» Exercise details
All lines below are to be transcribed exactly.

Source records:

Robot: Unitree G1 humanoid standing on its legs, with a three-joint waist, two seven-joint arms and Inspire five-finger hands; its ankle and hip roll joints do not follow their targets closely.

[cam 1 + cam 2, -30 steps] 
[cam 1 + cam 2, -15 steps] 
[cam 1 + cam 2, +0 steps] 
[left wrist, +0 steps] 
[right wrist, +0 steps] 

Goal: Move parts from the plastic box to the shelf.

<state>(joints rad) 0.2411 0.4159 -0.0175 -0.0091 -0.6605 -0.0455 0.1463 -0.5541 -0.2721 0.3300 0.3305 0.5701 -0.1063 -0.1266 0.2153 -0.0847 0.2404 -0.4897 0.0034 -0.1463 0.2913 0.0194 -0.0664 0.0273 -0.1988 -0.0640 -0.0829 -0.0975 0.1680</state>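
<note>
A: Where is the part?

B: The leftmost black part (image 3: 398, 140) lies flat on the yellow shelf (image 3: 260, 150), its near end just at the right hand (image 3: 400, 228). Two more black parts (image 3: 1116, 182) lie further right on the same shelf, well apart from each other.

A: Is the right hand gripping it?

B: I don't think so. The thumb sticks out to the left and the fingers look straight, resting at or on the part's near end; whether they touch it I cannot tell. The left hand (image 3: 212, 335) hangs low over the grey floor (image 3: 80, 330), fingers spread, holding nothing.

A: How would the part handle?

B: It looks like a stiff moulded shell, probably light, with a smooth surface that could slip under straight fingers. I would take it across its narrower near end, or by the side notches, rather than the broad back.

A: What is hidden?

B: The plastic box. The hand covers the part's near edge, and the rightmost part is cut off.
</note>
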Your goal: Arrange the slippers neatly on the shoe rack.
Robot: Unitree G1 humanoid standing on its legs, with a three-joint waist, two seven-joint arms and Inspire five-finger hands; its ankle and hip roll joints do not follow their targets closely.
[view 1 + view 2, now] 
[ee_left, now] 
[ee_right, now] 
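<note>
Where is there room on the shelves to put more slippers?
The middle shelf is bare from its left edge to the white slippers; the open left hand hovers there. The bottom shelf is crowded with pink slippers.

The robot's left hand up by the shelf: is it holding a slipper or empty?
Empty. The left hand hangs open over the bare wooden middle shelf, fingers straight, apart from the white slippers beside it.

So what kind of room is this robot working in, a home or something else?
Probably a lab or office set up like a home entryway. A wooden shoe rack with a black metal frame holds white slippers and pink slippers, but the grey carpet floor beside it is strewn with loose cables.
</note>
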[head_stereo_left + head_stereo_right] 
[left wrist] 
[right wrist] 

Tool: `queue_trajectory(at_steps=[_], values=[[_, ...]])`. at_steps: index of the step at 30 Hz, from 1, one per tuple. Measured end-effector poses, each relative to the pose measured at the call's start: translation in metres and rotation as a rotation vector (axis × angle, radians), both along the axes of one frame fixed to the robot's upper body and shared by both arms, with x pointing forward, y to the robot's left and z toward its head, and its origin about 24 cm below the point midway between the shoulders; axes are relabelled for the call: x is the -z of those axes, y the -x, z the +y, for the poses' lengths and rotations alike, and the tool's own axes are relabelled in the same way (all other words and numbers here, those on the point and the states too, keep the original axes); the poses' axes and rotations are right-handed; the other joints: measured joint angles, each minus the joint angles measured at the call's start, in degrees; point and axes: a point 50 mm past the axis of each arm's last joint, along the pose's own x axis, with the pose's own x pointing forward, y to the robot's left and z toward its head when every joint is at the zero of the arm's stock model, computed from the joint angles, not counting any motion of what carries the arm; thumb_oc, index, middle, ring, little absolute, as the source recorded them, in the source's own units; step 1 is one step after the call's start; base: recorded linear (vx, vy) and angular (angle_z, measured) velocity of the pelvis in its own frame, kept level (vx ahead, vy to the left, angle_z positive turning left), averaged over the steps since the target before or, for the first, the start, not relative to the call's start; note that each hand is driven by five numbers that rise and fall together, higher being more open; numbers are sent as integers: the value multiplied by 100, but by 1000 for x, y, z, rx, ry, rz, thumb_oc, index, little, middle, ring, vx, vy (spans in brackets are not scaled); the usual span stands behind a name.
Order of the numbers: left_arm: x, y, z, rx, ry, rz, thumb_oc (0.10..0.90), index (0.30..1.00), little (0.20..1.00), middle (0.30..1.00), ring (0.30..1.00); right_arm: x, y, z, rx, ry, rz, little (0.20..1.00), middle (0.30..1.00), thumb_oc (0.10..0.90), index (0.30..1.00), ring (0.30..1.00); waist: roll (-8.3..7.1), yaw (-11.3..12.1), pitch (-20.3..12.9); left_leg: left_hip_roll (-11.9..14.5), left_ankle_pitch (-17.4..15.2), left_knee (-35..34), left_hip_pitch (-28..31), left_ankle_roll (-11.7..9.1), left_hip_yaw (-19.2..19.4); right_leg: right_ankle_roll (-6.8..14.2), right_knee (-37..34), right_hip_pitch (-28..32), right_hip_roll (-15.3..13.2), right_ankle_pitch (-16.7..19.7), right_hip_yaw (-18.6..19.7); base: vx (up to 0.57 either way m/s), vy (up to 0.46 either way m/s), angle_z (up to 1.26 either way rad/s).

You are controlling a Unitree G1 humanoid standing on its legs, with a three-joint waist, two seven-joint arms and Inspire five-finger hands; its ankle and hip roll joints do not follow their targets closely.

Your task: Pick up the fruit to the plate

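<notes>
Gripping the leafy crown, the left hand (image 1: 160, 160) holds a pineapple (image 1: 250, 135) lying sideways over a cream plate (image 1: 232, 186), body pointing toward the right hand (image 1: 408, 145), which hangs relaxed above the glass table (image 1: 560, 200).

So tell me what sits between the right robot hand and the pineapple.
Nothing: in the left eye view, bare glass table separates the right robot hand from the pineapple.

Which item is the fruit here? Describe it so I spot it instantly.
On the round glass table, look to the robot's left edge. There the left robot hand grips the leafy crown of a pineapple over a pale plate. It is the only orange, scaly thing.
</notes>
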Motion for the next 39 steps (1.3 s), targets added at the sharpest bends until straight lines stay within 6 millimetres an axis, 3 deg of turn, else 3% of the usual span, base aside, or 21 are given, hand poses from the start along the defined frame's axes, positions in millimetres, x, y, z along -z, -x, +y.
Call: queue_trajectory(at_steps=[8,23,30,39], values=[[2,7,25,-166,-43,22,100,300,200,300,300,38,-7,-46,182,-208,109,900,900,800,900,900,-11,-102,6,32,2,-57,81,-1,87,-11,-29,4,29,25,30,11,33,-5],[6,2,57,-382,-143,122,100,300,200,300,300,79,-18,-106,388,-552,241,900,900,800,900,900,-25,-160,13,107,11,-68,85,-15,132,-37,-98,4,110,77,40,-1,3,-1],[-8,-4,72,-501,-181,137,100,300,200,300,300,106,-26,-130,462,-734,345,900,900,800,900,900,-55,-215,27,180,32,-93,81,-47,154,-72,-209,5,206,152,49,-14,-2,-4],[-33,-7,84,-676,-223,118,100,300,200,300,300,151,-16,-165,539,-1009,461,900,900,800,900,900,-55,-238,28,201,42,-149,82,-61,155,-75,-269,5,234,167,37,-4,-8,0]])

» Task response
Robot: Unitree G1 humanoid standing on its legs, with a three-joint waist, two seven-joint arms and Inspire five-finger hands; its ankle and hip roll joints do not follow their targets closely.

[cam 1 + cam 2, -30 steps] 
[cam 1 + cam 2, -15 steps] 
[cam 1 + cam 2, +0 steps] 
[left wrist, +0 steps] 
[right wrist, +0 steps] 

Goal: Move parts from the plastic box to the shelf.

<state>(joints rad) 0.2411 0.4159 -0.0175 -0.0091 -0.6605 -0.0455 0.1463 -0.5541 -0.2721 0.3300 0.3305 0.5701 -0.1063 -0.1266 0.2153 -0.0847 0.2404 -0.4897 0.0034 -0.1463 0.2913 0.0194 -0.0664 0.0273 -0.1988 -0.0640 -0.0829 -0.0975 0.1680</state>
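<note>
A: Where is the part?

B: The leftmost black part (image 3: 398, 140) lies flat on the yellow shelf (image 3: 260, 150), its near end just at the right hand (image 3: 400, 228). Two more black parts (image 3: 1116, 182) lie further right on the same shelf, well apart from each other.

A: Is the right hand gripping it?

B: I don't think so. The thumb sticks out to the left and the fingers look straight, resting at or on the part's near end; whether they touch it I cannot tell. The left hand (image 3: 212, 335) hangs low over the grey floor (image 3: 80, 330), fingers spread, holding nothing.

A: How would the part handle?

B: It looks like a stiff moulded shell, probably light, with a smooth surface that could slip under straight fingers. I would take it across its narrower near end, or by the side notches, rather than the broad back.

A: What is hidden?

B: The plastic box. The hand covers the part's near edge, and the rightmost part is cut off.
</note>
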Your goal: Arrange the slippers neatly on the shoe rack.
Robot: Unitree G1 humanoid standing on its legs, with a three-joint waist, two seven-joint arms and Inspire five-finger hands; its ankle and hip roll joints do not follow their targets closely.
[view 1 + view 2, now] 
[ee_left, now] 
[ee_right, now] 
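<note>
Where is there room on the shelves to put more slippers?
The middle shelf is bare from its left edge to the white slippers; the open left hand hovers there. The bottom shelf is crowded with pink slippers.

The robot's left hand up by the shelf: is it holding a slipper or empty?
Empty. The left hand hangs open over the bare wooden middle shelf, fingers straight, apart from the white slippers beside it.

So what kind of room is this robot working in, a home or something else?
Probably a lab or office set up like a home entryway. A wooden shoe rack with a black metal frame holds white slippers and pink slippers, but the grey carpet floor beside it is strewn with loose cables.
</note>
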[head_stereo_left + head_stereo_right] 
[left wrist] 
[right wrist] 

Tool: `queue_trajectory(at_steps=[_], values=[[_, ...]])`. at_steps: index of the step at 30 Hz, from 1, one per tuple. Measured end-effector poses, each relative to the pose measured at the call's start: translation in metres and rotation as a rotation vector (axis × angle, radians), both along the axes of one frame fixed to the robot's upper body and shared by both arms, with x pointing forward, y to the robot's left and z toward its head, and its origin about 24 cm below the point midway between the shoulders; axes are relabelled for the call: x is the -z of those axes, y the -x, z the +y, for the poses' lengths and rotations alike, and the tool's own axes are relabelled in the same way (all other words and numbers here, those on the point and the states too, keep the original axes); the poses' axes and rotations are right-handed; the other joints: measured joint angles, each minus the joint angles measured at the call's start, in degrees; point and axes: a point 50 mm past the axis of each arm's last joint, along the pose's own x axis, with the pose's own x pointing forward, y to the robot's left and z toward its head when every joint is at the zero of the arm's stock model, computed from the joint angles, not counting any motion of what carries the arm; thumb_oc, index, middle, ring, little absolute, as the source recorded them, in the source's own units; step 1 is one step after the call's start; base: recorded linear (vx, vy) and angular (angle_z, measured) velocity of the pelvis in its own frame, kept level (vx ahead, vy to the left, angle_z positive turning left), averaged over the steps since the target before or, for the first, the start, not relative to the call's start; note that each hand is driven by five numbers that rise and fall together, higher being more open; numbers are sent as integers: the value multiplied by 100, but by 1000 for x, y, z, rx, ry, rz, thumb_oc, index, little, middle, ring, vx, vy (spans in brackets are not scaled); the usual span stands behind a name.
Order of the numbers: left_arm: x, y, z, rx, ry, rz, thumb_oc (0.10..0.90), index (0.30..1.00), little (0.20..1.00), middle (0.30..1.00), ring (0.30..1.00); right_arm: x, y, z, rx, ry, rz, little (0.20..1.00), middle (0.30..1.00), thumb_oc (0.10..0.90), index (0.30..1.00), ring (0.30..1.00); waist: roll (-8.3..7.1), yaw (-11.3..12.1), pitch (-20.3..12.9); left_leg: left_hip_roll (-11.9..14.5), left_ankle_pitch (-17.4..15.2), left_knee (-35..34), left_hip_pitch (-28..31), left_ankle_roll (-11.7..9.1), left_hip_yaw (-19.2..19.4); right_leg: right_ankle_roll (-6.8..14.2), right_knee (-37..34), right_hip_pitch (-28..32), right_hip_roll (-15.3..13.2), right_ankle_pitch (-16.7..19.7), right_hip_yaw (-18.6..19.7); base: vx (up to 0.57 either way m/s), vy (up to 0.46 either way m/s), angle_z (up to 1.26 either way rad/s).

You are controlling a Unitree G1 humanoid standing on its legs, with a three-joint waist, two seven-joint arms and Inspire five-finger hands; its ankle and hip roll joints do not follow their targets closely.

Your task: Pick up the fruit to the plate

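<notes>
Gripping the leafy crown, the left hand (image 1: 160, 160) holds a pineapple (image 1: 250, 135) lying sideways over a cream plate (image 1: 232, 186), body pointing toward the right hand (image 1: 408, 145), which hangs relaxed above the glass table (image 1: 560, 200).

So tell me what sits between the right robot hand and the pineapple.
Nothing: in the left eye view, bare glass table separates the right robot hand from the pineapple.

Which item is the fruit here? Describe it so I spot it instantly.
On the round glass table, look to the robot's left edge. There the left robot hand grips the leafy crown of a pineapple over a pale plate. It is the only orange, scaly thing.
</notes>
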Motion for the next 39 steps (1.3 s), targets added at the sharpest bends until straight lines stay within 6 millimetres an axis, 3 deg of turn, else 3% of the usual span, base aside, or 21 are given, hand poses from the start along the defined frame's axes, positions in millimetres, x, y, z along -z, -x, +y.
Call: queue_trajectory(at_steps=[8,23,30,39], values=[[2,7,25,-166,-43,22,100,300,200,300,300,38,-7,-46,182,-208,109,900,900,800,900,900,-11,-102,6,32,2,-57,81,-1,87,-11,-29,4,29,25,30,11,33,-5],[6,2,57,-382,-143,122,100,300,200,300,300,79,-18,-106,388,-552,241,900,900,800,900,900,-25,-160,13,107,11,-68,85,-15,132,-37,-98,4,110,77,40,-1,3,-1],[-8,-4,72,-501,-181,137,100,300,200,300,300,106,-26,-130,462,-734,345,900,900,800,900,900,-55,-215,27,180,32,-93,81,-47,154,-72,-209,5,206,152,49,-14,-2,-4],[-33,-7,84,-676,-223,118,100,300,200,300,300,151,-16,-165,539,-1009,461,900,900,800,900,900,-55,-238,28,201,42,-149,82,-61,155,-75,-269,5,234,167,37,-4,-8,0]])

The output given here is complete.